Welcome my friend Julie to The Estuary!
“Julie, I hear you play the piano. Would you be willing to play for us?”
A surprising invitation came from a church member I didn’t know well. At the time, I was sitting in the middle of an infertility journey, questioning my life’s purpose. I spent a few minutes talking to Ron about the mid-week lay service and their accompaniment needs. It was truly an out-of-the-blue invitation, and I decided to say yes. (Full confession: I also knew this news would give my mother great pleasure in realizing those long-ago piano lessons were worth the daily practice struggle.)
This invitation from someone I barely knew led to an adventure with the incredible team of people who coordinated and led mid-week church services for a retirement community. I played the piano at the lay-led service in a retirement home and eventually played for the service at a nursing home too.
After several months, they discovered I was on my Sunday school teaching team and invited me to join their lay preaching team.
Then they suggested I become a certified lay speaker through our church so I could gain official standing and be available for additional opportunities within the church community. Going through the process grew my passion and training for speaking and teaching, which then led to my eventual study focus at Dallas Theological Seminary. All of these together pointed me to my current speaking and writing pursuits.
My friend Ron would have never guessed what that simple invitation would unleash in my life. How God would use him and that musical opportunity to send me down a path toward renewed life purpose and the unfolding of new dreams. I didn’t recognize the entirety of the gift one invitation could give, and I never would have imagined at the time where it would lead. It is only now, with reflection, that I see how these events connected over the course of several years.
Asking Key Questions
The constant needs in ministry require a never-ending supply of helpers. Sometimes we hear the “80/20 rule” thrown around: 20 percent of the people do 80 percent of the work. When we find ourselves in leadership, the lack of support can lead to resentment, frustration, and weariness. But while we struggle to tread water, we might not realize just how many people long to involve themselves but don’t know how, and if we continue to say yes to all the things then we might actually withhold opportunities for others.
How can we open up places for others to help? It starts by taking time to evaluate our commitments, to think about whether we still want to give our time and skill to a specific area. To pray about where God leads us to obediently and joyfully serve. To consider letting go of our pet projects.
- Let’s make space for others and pray about inviting them in.
- Pay attention to friends and acquaintances to see their interests and talents.
- Invite someone personally to participate in an event—ask, and you too might unleash someone’s dreams without even knowing.

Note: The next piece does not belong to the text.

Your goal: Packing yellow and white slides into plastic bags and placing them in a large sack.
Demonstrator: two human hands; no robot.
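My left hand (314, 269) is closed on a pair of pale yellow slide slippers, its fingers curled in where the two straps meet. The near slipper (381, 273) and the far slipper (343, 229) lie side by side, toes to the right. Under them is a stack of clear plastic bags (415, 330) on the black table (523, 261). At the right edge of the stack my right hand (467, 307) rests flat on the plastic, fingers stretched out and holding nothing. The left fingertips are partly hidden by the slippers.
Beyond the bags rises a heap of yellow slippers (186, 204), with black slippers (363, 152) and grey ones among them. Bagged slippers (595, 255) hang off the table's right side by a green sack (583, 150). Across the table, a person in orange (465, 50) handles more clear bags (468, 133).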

In Hebrews 10, the author encourages us to live in the full assurance and light of Christ’s sacrifice for us, his sanctifying work in us, and the Holy Spirit’s outworking through us. We see the assurance of our salvation in him and the exhortation to hold fast to our faith while considering how to stir up one another to love and good works (Hebrews 10:24). Inviting one another to join in joyful acts of service and kingdom work spurs us forward in our united faith as well as in our individual walk with our Lord and Savior.
Keep inviting. Keep including. Pay attention. Ask key questions.
If you are the one hoping to find a place, taking that first step alone can be intimidating. A personal invitation to come along with a welcoming friend makes a big difference. Maybe it won’t be the area you feel excited about or called to, but it can get you started and build up your confidence to pursue your own path.
Those black and white piano keys gave music to my world in more ways than one. They paved the way for hopeful expectation. I only now trace the twists and turns of the last several years back to the magnitude of that simple question:
Would you be willing to play for us?